**What is needed**
For this exercise, print the listing below exactly, without its pictures.

::: Provided material

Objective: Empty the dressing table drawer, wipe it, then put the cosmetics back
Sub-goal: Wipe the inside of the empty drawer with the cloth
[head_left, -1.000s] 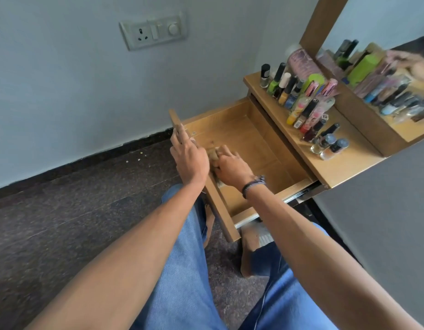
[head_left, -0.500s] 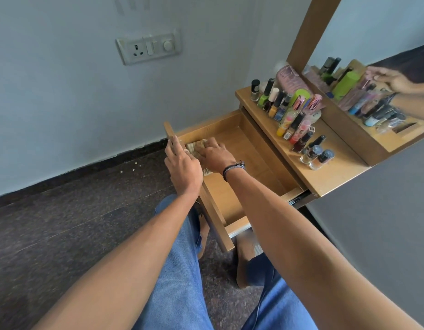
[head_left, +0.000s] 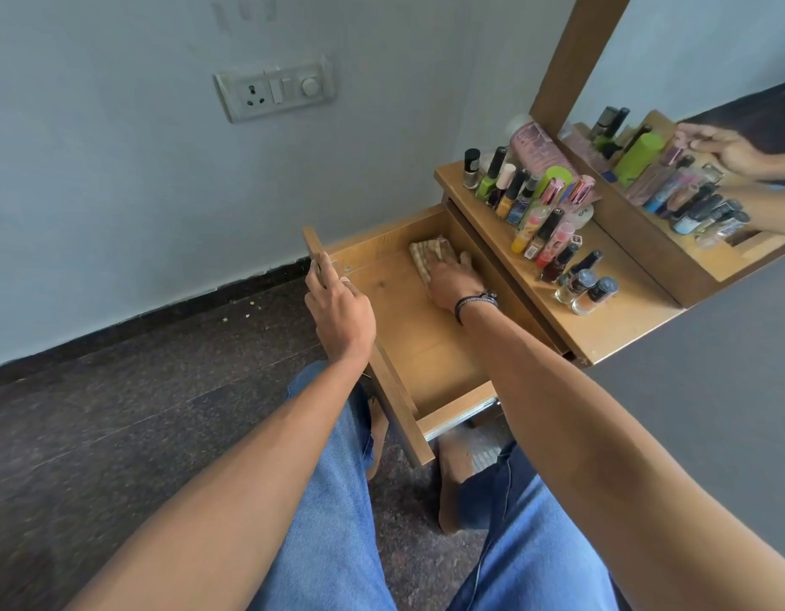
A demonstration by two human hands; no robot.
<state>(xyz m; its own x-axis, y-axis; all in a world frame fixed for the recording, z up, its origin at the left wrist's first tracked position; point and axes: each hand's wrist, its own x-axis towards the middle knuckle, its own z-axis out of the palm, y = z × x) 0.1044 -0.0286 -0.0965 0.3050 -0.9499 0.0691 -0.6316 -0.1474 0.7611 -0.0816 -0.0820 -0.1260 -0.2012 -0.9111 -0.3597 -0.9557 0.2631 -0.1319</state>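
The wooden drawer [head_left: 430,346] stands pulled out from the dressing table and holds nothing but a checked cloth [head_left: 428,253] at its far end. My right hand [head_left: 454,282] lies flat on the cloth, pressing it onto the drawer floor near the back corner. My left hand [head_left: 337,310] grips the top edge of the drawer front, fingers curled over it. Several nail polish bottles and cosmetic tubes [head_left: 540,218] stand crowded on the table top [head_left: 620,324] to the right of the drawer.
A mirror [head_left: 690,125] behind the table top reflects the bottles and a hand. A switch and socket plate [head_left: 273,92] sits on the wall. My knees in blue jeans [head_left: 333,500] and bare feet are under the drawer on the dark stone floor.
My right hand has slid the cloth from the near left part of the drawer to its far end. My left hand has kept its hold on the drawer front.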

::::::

**Task answer**
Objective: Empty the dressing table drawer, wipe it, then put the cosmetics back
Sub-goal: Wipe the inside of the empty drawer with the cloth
[head_left, -1.000s] 
[head_left, -0.500s] 
[head_left, +0.000s] 
A demonstration by two human hands; no robot.
<state>(xyz m; its own x-axis, y-axis; all in a world frame fixed for the recording, z up, its origin at the left wrist's first tracked position; point and axes: each hand's wrist, its own x-axis towards the middle knuckle, its own z-axis out of the palm, y = z × x) 0.1044 -0.0286 -0.0965 0.3050 -0.9499 0.0691 -0.6316 -0.1474 0.7611 -0.0816 -0.0820 -0.1260 -0.2012 -0.9111 -0.3597 -0.9557 0.2631 -0.1319</state>
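The wooden drawer [head_left: 430,346] stands pulled out from the dressing table and holds nothing but a checked cloth [head_left: 428,253] at its far end. My right hand [head_left: 454,282] lies flat on the cloth, pressing it onto the drawer floor near the back corner. My left hand [head_left: 337,310] grips the top edge of the drawer front, fingers curled over it. Several nail polish bottles and cosmetic tubes [head_left: 540,218] stand crowded on the table top [head_left: 620,324] to the right of the drawer.
A mirror [head_left: 690,125] behind the table top reflects the bottles and a hand. A switch and socket plate [head_left: 273,92] sits on the wall. My knees in blue jeans [head_left: 333,500] and bare feet are under the drawer on the dark stone floor.
My right hand has slid the cloth from the near left part of the drawer to its far end. My left hand has kept its hold on the drawer front.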

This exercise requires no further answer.